The challenge for solar cells is that most installations are not isolated systems. They are typically connected to the grid (often via a microgrid), and the electricity is fed into the grid via inverters and control systems normally connected to the internet. Solar inverters are not the most robust devices against digital attacks, and hackers can easily manipulate the software governing their use. After accessing the system through solar cells, a cyber attack could spread through a connected smart grid. This could disrupt the power supply and feed surges into the grid, causing a drop in solar power generation or damaging sensitive electronic infrastructure.

Inverters Are at Risk

Inverters are a major risk area for solar cells. Inverters convert the DC electricity generated by the solar cell into AC electricity for distribution to the wider power grid. With the rise of digitally connected grids, modern-day inverters have extra capabilities to provide control, real-time monitoring, and data collection functions.

However, inverters’ digital connection makes them more susceptible to security breaches, and inverters with outdated or unprotected software are the most at risk. Hackers can intercept the data logged in the inverter, introduce malicious code that could spread throughout the grid network, or cause localized power outages. There is also a risk that inverters could be used to facilitate distributed denial of service attacks.

Inverters at a solar farm. Image used courtesy of Department of Energy

SCADA Systems at Risk

Hackers could potentially target the supervisory and data acquisition (SCADA) systems to control and monitor the solar cells remotely. Hackers can target the hardware and software of SCADA systems. In solar cells, SCADA systems monitor and manage energy distribution to the grid. Still, outdated software, unencrypted communications, and weak authentication protocols offer potential easy routes to the grid for hackers.

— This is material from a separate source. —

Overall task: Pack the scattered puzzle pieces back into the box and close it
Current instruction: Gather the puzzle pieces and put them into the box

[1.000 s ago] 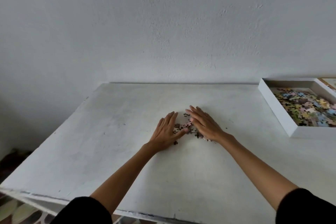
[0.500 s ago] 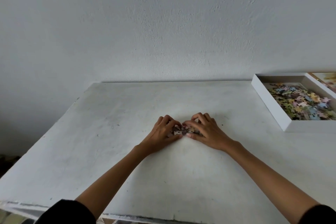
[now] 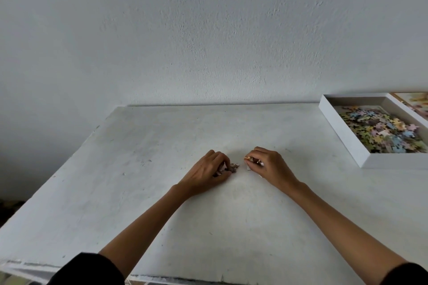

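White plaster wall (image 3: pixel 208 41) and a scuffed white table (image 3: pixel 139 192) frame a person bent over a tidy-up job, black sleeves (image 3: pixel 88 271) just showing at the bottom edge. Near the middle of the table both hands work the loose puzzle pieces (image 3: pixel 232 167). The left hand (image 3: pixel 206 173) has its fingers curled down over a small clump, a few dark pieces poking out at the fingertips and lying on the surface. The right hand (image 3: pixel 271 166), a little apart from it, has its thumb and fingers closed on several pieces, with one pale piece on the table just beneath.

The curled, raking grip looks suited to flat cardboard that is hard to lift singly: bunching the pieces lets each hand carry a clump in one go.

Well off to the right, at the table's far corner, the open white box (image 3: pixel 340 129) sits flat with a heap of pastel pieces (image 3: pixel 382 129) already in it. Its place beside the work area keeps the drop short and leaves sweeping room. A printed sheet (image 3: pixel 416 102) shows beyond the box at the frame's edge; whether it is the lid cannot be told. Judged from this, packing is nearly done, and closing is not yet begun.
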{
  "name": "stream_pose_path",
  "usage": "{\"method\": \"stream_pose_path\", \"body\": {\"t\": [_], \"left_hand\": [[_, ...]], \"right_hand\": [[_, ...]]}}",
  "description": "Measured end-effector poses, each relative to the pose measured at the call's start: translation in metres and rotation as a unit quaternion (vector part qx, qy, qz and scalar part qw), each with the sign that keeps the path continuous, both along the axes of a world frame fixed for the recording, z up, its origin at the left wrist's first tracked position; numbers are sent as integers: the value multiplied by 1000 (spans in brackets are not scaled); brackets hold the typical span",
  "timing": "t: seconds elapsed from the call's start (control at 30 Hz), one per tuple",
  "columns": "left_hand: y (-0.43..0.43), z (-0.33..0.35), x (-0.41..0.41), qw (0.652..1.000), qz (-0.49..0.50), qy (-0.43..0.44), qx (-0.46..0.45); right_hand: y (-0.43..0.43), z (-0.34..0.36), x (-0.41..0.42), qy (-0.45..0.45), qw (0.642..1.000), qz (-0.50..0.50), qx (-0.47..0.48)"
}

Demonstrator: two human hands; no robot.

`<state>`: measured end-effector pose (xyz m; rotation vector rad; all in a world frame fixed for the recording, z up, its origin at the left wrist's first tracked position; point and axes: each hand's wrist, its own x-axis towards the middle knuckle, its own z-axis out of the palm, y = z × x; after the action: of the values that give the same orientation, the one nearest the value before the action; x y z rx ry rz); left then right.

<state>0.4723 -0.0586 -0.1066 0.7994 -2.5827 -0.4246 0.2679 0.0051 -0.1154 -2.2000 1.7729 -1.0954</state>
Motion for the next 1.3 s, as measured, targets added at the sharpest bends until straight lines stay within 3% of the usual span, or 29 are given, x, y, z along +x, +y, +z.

Who Should Protect the Grid? 

Securing solar cells against hackers will become crucial to the energy landscape. It will rely on grid operators, system owners, and maintenance teams working together to ensure the system is robust enough to withstand cyber threats. The protections will vary, depending on the solar installation. Still, bigger at-risk installations must ensure robust protection and advanced security measures to keep the grid safe. These measures must be regularly updated so that they don’t become a liability. Manufacturers of inverters and SCADA systems must also ensure that any products that make it to the grid have adequate protection to fend off potential cyberattacks.